[Opening Data for this exercise section]
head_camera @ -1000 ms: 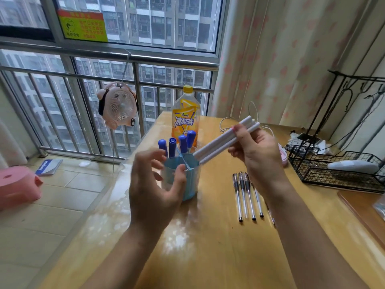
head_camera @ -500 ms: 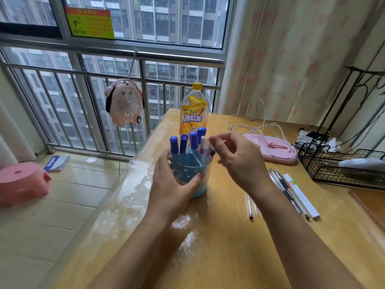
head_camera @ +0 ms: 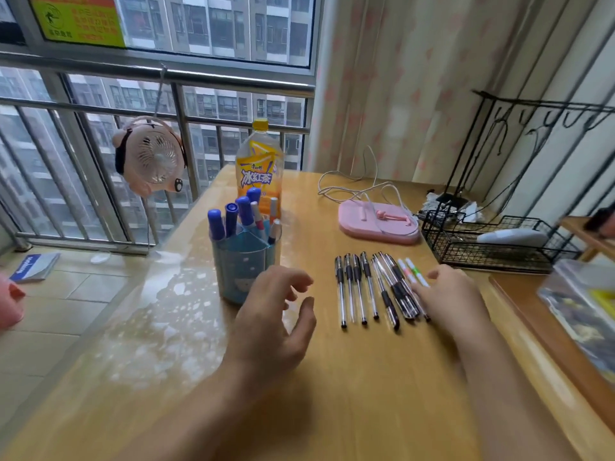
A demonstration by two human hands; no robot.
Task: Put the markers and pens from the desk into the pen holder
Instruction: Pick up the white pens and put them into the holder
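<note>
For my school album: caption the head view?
Right hand reaches pens beside the blue pen holder.

Home room or enclosed balcony in a high-rise flat: wooden desk point(head_camera: 332, 377) against a barred window point(head_camera: 100, 161) facing apartment blocks, floral curtain point(head_camera: 382, 78), pink hanging fan point(head_camera: 149, 158), iced-tea bottle point(head_camera: 259, 171), tiled floor point(head_camera: 66, 294).

Both forearms are bare, the left hand point(head_camera: 269, 321) and right hand point(head_camera: 446, 297) ungloved, without rings.
</note>
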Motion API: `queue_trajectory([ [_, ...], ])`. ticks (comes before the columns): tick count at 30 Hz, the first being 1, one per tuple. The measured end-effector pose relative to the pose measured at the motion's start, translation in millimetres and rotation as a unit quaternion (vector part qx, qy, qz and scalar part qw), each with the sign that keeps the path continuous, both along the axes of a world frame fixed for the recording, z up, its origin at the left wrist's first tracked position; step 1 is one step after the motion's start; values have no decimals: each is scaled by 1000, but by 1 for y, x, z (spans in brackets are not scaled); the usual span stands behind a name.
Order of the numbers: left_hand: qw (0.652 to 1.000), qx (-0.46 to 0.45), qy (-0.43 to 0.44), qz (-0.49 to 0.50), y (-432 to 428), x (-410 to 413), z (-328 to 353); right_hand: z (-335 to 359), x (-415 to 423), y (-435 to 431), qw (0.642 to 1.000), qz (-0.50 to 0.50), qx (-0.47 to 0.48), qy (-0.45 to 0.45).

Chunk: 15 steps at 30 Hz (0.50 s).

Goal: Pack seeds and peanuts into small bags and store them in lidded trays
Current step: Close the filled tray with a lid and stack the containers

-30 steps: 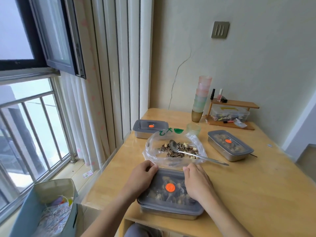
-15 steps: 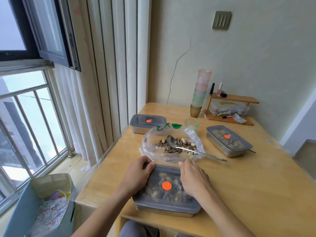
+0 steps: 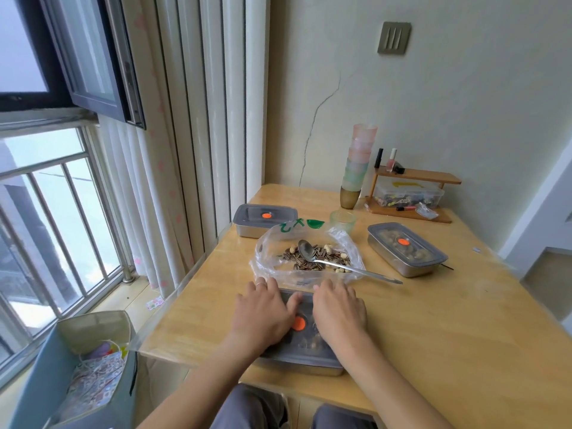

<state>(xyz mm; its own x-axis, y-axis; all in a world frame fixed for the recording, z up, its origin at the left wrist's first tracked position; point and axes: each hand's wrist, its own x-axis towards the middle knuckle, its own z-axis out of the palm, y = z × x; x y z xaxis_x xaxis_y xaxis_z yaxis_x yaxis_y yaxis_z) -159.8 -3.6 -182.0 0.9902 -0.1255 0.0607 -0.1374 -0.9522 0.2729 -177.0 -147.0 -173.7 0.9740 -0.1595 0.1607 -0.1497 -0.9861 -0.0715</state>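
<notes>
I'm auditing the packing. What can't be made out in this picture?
Head view only.
- Near tray: left hand and right hand cover its lid; contents and seal unclear.
- Far left tray: tinted lid hides contents.
- Clear box on shelf: items too small.
- Blue bin: cut off by bottom edge.

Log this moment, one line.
step: closing near tray | left hand: flat on lid | right hand: flat on lid | spoon: in open seed bag | back-left tray: lidded | right tray: lidded

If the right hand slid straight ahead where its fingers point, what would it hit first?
Probably the clear plastic bag, lying just beyond the right hand; depth is uncertain.
</notes>
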Motion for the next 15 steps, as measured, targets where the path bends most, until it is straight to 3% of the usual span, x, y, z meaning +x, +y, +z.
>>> queue_trajectory([
  [6, 998, 44, -39, 2, 1, 1, -5, -2, -3, 3, 999, -14, 25, -19],
  [15, 997, 27, -66, -7, 4, -2, -3, -6, -8, 9, 992, -15, 92, -87],
])
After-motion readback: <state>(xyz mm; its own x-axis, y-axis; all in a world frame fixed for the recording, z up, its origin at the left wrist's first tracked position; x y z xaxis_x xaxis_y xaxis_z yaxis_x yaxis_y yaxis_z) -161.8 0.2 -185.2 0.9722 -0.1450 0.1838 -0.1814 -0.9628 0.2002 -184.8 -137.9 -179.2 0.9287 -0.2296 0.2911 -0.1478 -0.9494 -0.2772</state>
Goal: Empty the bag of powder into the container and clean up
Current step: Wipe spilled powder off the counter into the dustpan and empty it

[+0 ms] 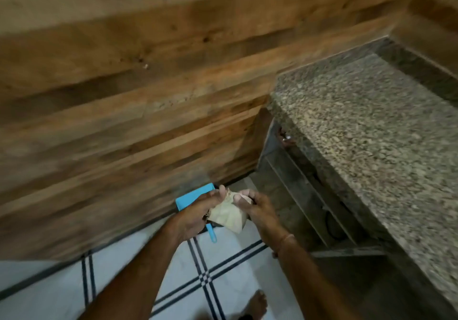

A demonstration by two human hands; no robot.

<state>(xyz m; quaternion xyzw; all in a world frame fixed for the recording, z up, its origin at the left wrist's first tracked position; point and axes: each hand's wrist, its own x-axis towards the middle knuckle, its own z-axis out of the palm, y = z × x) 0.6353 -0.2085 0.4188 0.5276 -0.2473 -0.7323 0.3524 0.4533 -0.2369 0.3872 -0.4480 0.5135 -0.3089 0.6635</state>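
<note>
A crumpled pale paper bag (229, 217) is held between both hands low over the floor, near the corner where the wood-panelled wall meets the counter. My left hand (198, 214) grips its left side and my right hand (257, 208) pinches its upper right edge. Directly beneath the hands sits a bright blue dustpan-like object (192, 194) with a short blue handle (212, 234), resting over something dark that is mostly hidden. No powder or container is visible. The view is blurred.
A speckled granite counter (366, 131) fills the right side, with dark metal shelves (309, 200) under it. A wood-panelled wall (124, 109) spans the left. The floor has white tiles with dark double lines (205, 280). A bare foot (257, 303) shows at the bottom.
</note>
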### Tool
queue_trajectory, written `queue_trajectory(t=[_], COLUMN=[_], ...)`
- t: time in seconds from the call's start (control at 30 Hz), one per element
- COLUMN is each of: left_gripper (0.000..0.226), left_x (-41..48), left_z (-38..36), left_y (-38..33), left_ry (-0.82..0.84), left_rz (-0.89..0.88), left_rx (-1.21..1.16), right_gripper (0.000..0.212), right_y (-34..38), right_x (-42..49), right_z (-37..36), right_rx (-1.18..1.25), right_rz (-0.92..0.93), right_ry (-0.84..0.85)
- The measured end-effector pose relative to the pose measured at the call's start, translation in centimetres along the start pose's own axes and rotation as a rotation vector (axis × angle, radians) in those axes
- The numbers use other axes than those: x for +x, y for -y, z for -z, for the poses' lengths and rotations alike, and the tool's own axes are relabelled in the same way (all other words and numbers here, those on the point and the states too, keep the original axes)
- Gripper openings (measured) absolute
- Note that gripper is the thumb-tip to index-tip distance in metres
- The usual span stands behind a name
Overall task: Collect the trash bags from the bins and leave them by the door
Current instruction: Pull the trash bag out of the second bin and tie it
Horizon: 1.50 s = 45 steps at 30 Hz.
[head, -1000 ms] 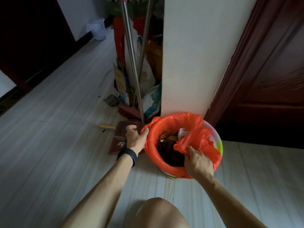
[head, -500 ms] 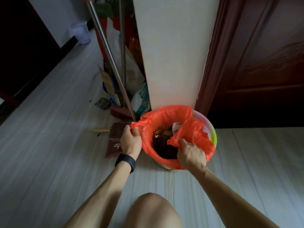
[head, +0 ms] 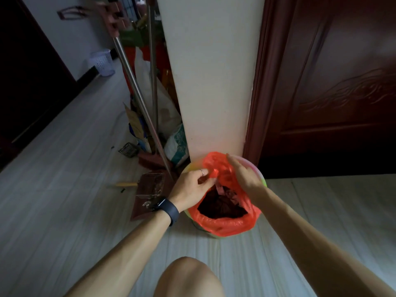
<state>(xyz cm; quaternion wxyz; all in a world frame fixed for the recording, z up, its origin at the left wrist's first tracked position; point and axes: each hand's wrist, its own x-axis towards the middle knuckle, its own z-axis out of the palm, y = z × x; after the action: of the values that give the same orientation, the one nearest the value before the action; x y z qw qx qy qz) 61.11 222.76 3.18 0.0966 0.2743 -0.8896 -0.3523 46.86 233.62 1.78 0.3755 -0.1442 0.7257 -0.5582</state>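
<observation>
- Head view, lower centre: orange plastic trash bag (head: 227,224) sits in a pale round plastic bin (head: 256,169) on the floor, mouth open, dark rubbish inside.
- Left hand (head: 190,185), dark wristband (head: 169,209): thumb and fingers pinch a tab of the bag's far-left edge.
- Right hand (head: 246,179): fingers lie stretched across the raised far fold of the bag, touching it; thumb hidden, so a grip cannot be told.
- Bin stands against a white pillar (head: 210,71); dark red-brown wooden door (head: 332,82) at right.
</observation>
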Motion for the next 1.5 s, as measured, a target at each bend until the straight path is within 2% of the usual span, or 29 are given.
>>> queue_trajectory(t=[0.1, 0.23, 0.37, 0.47, 0.53, 0.6, 0.67, 0.77, 0.83, 0.9, 1.0, 1.1, 1.17, 1.23, 1.4, 1.5], left_gripper=[0.036, 0.035, 0.033, 0.026, 0.019, 0.017, 0.029, 0.062, 0.068, 0.073, 0.084, 0.076, 0.063, 0.059, 0.06, 0.064], left_x=[-0.4, -1.0, -2.1, -2.7, -3.1, -3.1, -2.3, -0.7, 0.1, -0.1, 0.0, 0.6, 1.3, 2.1, 3.4, 3.4], left_z=[-0.4, 0.0, 0.2, 0.3, 0.6, 0.4, -0.5, -3.0, -4.8, -5.3, -5.8, -5.3, -3.9, -1.9, 4.0, 6.7], left_y=[-0.4, -0.2, 0.3, 1.1, 2.0, 3.8, 6.8, 12.0, 13.3, 12.5, 12.1, 12.1, 11.4, 9.7, -0.2, -7.0], left_ry=[-0.006, -0.038, 0.026, 0.046, -0.023, -0.137, -0.188, -0.047, 0.03, 0.032, 0.011, 0.033, -0.007, -0.041, -0.104, -0.136], left_rz=[-0.061, -0.096, -0.101, -0.097, -0.039, 0.1, 0.275, 0.458, 0.504, 0.496, 0.521, 0.568, 0.544, 0.434, 0.12, -0.034], left_rx=[0.046, 0.049, 0.076, 0.047, -0.104, -0.25, -0.242, -0.156, -0.216, -0.254, -0.233, -0.133, -0.083, -0.099, -0.223, -0.376], right_gripper=[0.051, 0.077, 0.06, 0.023, 0.01, 0.009, 0.013, 0.018, 0.025, 0.015, 0.012, 0.018, 0.015, 0.01, 0.011, 0.01], right_y=[0.3, -0.2, -0.6, -0.3, 0.0, 0.3, 1.2, 3.3, 4.7, 6.4, 9.2, 11.6, 13.2, 14.5, 18.1, 20.5], right_x=[0.0, 0.4, 0.0, -0.2, -0.3, -0.1, 0.2, 0.4, 0.3, 0.0, -0.2, -0.7, -1.6, -2.6, -5.7, -8.0], right_z=[0.4, 0.6, 0.1, -0.2, -0.5, -0.6, -0.5, -0.5, -0.4, -0.5, -0.1, 0.2, 0.6, 1.5, 4.5, 7.1], right_rx=[-0.045, -0.032, -0.154, -0.21, -0.162, -0.139, -0.148, -0.161, -0.147, -0.139, -0.134, -0.092, -0.069, -0.054, 0.008, 0.075], right_rz=[-0.048, -0.18, -0.237, -0.173, -0.086, 0.027, 0.058, 0.073, 0.138, 0.206, 0.301, 0.357, 0.379, 0.4, 0.463, 0.523], right_ry=[0.056, 0.159, 0.145, 0.078, 0.075, 0.023, -0.034, -0.116, -0.144, -0.17, -0.214, -0.249, -0.258, -0.265, -0.315, -0.348])
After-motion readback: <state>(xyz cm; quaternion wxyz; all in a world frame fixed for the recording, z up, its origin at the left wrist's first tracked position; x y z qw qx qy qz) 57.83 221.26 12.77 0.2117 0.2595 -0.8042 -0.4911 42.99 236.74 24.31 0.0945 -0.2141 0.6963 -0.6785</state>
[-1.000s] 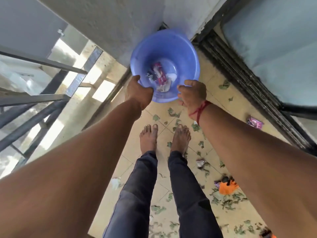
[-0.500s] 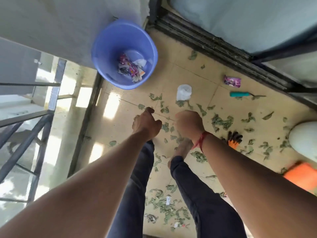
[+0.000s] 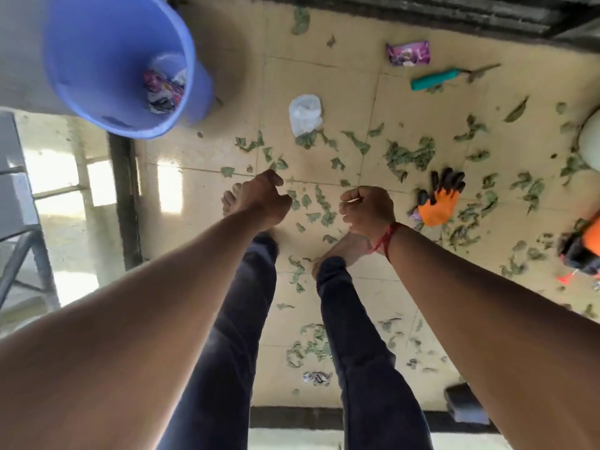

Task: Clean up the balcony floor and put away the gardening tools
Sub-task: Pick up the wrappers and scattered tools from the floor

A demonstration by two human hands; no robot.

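Hovering over scattered leaves (image 3: 412, 155), both hands (image 3: 264, 198) (image 3: 367, 209) curl.

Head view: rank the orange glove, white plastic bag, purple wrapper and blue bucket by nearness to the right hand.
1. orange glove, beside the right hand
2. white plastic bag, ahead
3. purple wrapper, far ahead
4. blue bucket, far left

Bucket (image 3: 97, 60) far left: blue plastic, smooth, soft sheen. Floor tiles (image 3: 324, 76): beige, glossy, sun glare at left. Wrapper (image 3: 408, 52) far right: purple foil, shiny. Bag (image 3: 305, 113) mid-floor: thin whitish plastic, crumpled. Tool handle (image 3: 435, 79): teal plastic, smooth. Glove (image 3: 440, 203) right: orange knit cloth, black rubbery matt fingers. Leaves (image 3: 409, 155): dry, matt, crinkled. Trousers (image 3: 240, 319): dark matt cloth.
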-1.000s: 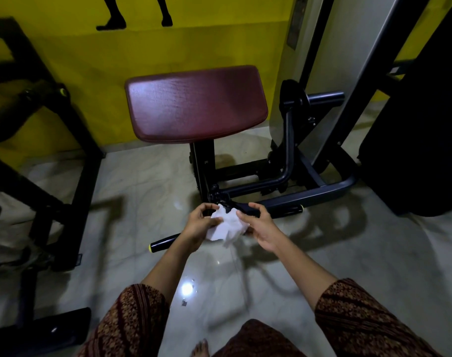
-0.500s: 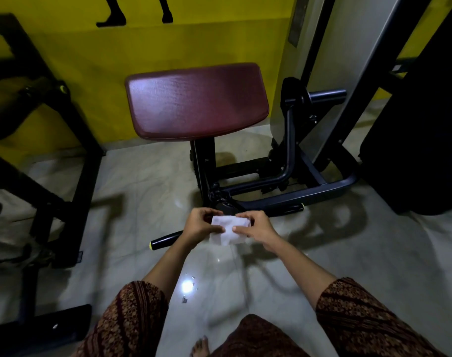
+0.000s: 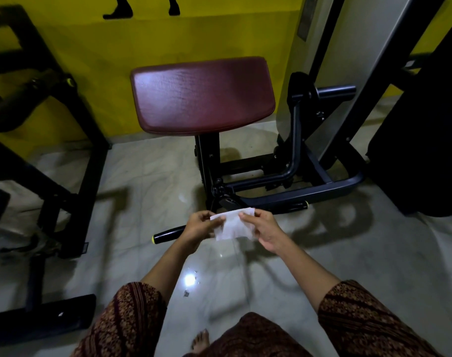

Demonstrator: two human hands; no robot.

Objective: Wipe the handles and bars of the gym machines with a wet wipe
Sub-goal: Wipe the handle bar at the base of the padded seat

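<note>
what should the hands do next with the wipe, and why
Probably lower the wet wipe onto the black handle and wrap it round to rub. The left hand and right hand pinch the wipe's upper edge, holding it opened flat, and the handle's yellow-capped end lies just beside the left hand.

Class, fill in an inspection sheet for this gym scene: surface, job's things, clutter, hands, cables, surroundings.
Surface: glossy pale floor with a light glare.
Job's things: white wet wipe spread flat; black handle with a yellow end cap, partly hidden by the left hand.
Clutter: small scraps on the floor near the glare.
Hands: left hand and right hand each pinch the wipe's upper edge.
Cables: nothing seen.
Surroundings: maroon pad, yellow wall, black frame at left.
</note>
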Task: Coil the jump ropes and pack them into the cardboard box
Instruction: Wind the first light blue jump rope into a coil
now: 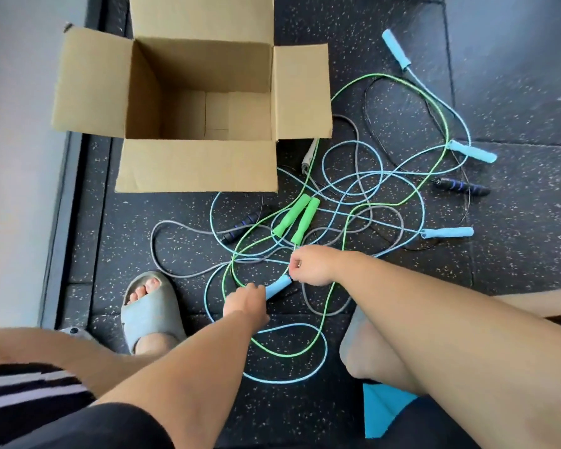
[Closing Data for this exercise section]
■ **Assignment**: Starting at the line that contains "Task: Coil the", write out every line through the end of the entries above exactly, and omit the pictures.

■ **Written solution**:
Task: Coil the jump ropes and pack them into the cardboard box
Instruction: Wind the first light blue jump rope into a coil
now: 

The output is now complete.